# Bow shoulder



## aread (Dec 25, 2009)

The DL on your bow is a little short. Try increasing the DL a little at a time until it's comfortable to get your shoulder down. While you are leaning back a little, which is often a sign of a DL that's too long, you are also craning your head forward which can be a sign that it is too short. You are probably real close with your second picture. A twist or two may be enough.

Be sure to set your bow shoulder as as a continuous part of the draw. Parts of our form that are set together tend to stay together.

Once you find the right DL for you, you may not be able to get your nose on the string. Keep your head erect, and use a kisser as part of your anchor. Your bow's ATA is too short to be able to get your nose on the string with good form.

You might also try training with a much lighter DW bow. It's not easy to get your shoulder down while pulling 60# or more. Even with a big letoff, getting it over the peak weight will tend to bring it up. Keeping your shoulder down is a matter of habit AND muscle development. I'm sure you are plenty strong to draw the weight, but you are not strong in the right muscles to keep your shoulder down.


----------



## Sasquech (Dec 15, 2014)

The shoulder can be moved down once at full draw. You definitely have a high front shoulder









Not all perfect examples but something to look at


----------



## Sasquech (Dec 15, 2014)

Hope the pics help


----------



## subconsciously (Aug 22, 2009)

If you held your head up straight your release hand would be in the middle of your cheek. I would try a slightly longer draw and dropping your anchor lower.

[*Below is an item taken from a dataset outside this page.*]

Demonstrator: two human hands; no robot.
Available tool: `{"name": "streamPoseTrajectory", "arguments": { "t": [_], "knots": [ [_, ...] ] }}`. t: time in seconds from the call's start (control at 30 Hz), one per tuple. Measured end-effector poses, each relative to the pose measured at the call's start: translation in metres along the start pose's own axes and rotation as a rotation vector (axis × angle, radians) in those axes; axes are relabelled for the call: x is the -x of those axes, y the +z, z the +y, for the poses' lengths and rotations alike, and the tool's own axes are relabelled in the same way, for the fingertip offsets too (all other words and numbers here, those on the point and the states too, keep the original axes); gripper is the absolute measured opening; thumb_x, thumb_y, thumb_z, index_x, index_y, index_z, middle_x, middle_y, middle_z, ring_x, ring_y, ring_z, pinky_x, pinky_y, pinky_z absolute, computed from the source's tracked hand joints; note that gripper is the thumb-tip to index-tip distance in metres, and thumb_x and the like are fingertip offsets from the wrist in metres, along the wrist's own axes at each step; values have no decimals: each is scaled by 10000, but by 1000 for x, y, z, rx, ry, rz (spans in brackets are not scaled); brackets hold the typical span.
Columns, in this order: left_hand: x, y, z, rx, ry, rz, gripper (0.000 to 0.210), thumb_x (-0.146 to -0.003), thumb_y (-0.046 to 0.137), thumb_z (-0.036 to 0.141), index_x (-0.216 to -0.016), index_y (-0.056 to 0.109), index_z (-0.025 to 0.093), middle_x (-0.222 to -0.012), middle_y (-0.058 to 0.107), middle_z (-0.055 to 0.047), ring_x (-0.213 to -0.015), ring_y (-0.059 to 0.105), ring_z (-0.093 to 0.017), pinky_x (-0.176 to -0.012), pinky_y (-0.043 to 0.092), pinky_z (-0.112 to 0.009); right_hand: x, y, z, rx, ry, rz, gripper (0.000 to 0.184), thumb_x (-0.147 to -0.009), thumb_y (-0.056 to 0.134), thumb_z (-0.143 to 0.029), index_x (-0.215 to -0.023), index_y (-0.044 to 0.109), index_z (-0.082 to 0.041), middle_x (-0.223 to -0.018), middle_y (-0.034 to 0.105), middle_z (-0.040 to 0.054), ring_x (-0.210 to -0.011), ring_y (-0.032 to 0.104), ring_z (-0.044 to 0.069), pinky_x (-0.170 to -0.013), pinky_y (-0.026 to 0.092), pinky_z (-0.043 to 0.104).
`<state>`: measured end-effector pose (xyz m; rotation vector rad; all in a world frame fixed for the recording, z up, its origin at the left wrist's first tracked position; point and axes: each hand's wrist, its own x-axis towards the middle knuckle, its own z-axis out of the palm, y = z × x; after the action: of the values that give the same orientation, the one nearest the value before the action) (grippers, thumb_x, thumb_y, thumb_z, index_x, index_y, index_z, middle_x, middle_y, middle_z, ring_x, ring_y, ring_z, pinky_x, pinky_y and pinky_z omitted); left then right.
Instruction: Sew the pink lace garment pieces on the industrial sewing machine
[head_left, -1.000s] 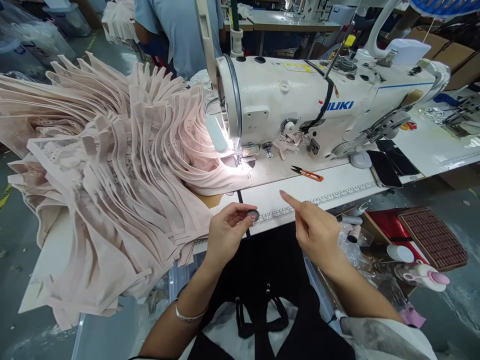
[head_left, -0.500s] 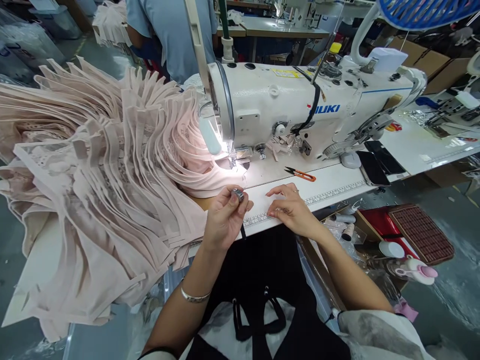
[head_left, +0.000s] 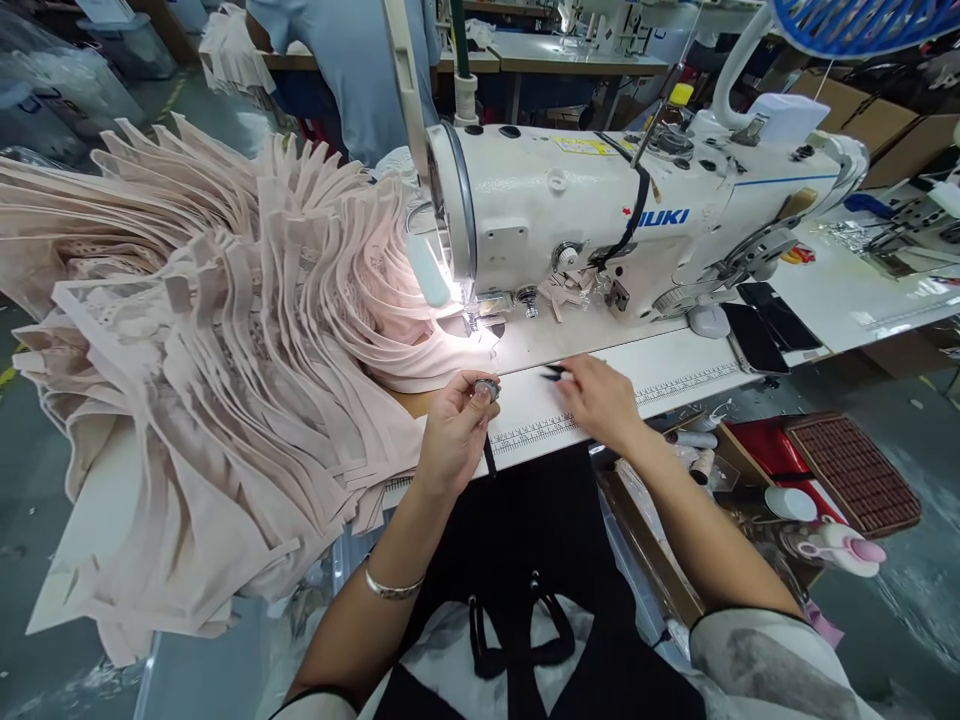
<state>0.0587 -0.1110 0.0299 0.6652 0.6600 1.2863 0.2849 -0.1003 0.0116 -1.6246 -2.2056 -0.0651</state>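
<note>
Pinched upright in my left hand (head_left: 459, 425) is a small round metal bobbin case (head_left: 487, 389), held over the table's front edge. My right hand (head_left: 604, 400) is closed around thread snips (head_left: 553, 372); only their dark tips poke out to the left, and the handle is hidden in the palm. Both hands are in front of the white sewing machine (head_left: 525, 195), whose lit needle area lies just beyond my left hand. Pale pink fabric (head_left: 450, 360) reaches from the left up to the presser foot.
A large heap of pink garment pieces (head_left: 247, 380) covers the table's left side. Two dark phones (head_left: 756, 338) and a white mouse-shaped object (head_left: 708, 321) lie at the right. Below, a box holds thread spools and a bottle (head_left: 840, 548). A person in blue (head_left: 367, 80) is behind.
My right hand has moved right and forward and picked up the orange-handled snips from the machine bed. My left hand keeps the bobbin case, turned slightly. The view has shifted a little.
</note>
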Motion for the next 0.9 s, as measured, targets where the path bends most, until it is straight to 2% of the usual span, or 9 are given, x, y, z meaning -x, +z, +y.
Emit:
{"name": "streamPoseTrajectory", "arguments": {
  "t": [0.13,0.33,0.47,0.6,0.67,0.73,0.9],
  "knots": [
    [0,-1,-2,-10,5,0,348,-674,929,363,-834,706,147,-741,542,14,-589,363,-52,-576,363,-199,10,-5,-45,102,-178,-72,288,-1023,476,-408,-1015,670,-195,-889,703,68,-821,616,208,-650,363,316],
    [1,0,-2,-5,-7,0,355,-665,935,366,-835,705,156,-733,539,20,-593,376,-53,-595,375,-201,6,6,-66,199,-199,-90,342,-1038,480,-417,-881,688,-197,-771,696,47,-723,598,180,-585,252,321],
    [11,-1,-1,-30,-24,-35,334,-708,908,390,-852,709,164,-783,580,1,-599,382,-58,-596,371,-213,1,8,-55,245,-21,-100,443,-1064,393,-436,-881,716,-194,-762,711,58,-672,598,168,-558,198,316],
    [29,-4,-8,-119,-89,-232,289,-784,854,414,-861,721,169,-770,565,-8,-686,459,-95,-635,374,-220,-9,-3,-24,311,258,-115,440,-1055,388,-440,-1011,736,-174,-917,755,93,-747,635,191,-558,181,306],
    [35,-6,-13,-175,-122,-291,272,-816,828,415,-869,728,168,-758,545,-7,-708,465,-104,-641,368,-222,-12,-10,-11,331,333,-135,424,-1046,403,-438,-1053,733,-171,-968,759,100,-783,642,206,-568,185,306],
    [36,-7,-16,-183,-117,-260,271,-817,826,418,-870,728,171,-760,545,-7,-707,461,-105,-639,368,-223,-12,-15,-4,350,368,-158,422,-1043,400,-433,-1076,729,-172,-977,757,105,-809,648,221,-579,198,308],
    [23,-12,-7,-75,18,-54,292,-751,878,402,-852,718,180,-781,577,0,-630,412,-70,-611,366,-205,-5,-25,2,425,453,-183,414,-1025,421,-436,-1153,680,-140,-995,748,149,-857,674,278,-602,275,308]
  ]
}}
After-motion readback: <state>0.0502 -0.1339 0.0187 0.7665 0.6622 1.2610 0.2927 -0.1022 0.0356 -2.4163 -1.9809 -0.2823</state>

Going into the "set-up" position your think about raising the arms - not the shoulders. If it is a problem make a scooping action while raising into the set-up. A high front shoulder misaligns the muscles in the back. Without a bow in your hand get into the holding position and engage your rhomboids. Now raise your front shoulder. There is a difference.

Part of the process after holding should not be to lower the front shoulder. The shoulder should remain down into the set-up and remain down through execution.

.02


----------



## Sasquech (Dec 15, 2014)

^^^^^ agreed it is very difficult to relax muscles when at full draw you want to start relaxed with a low shoulder and draw such that it does not raise


----------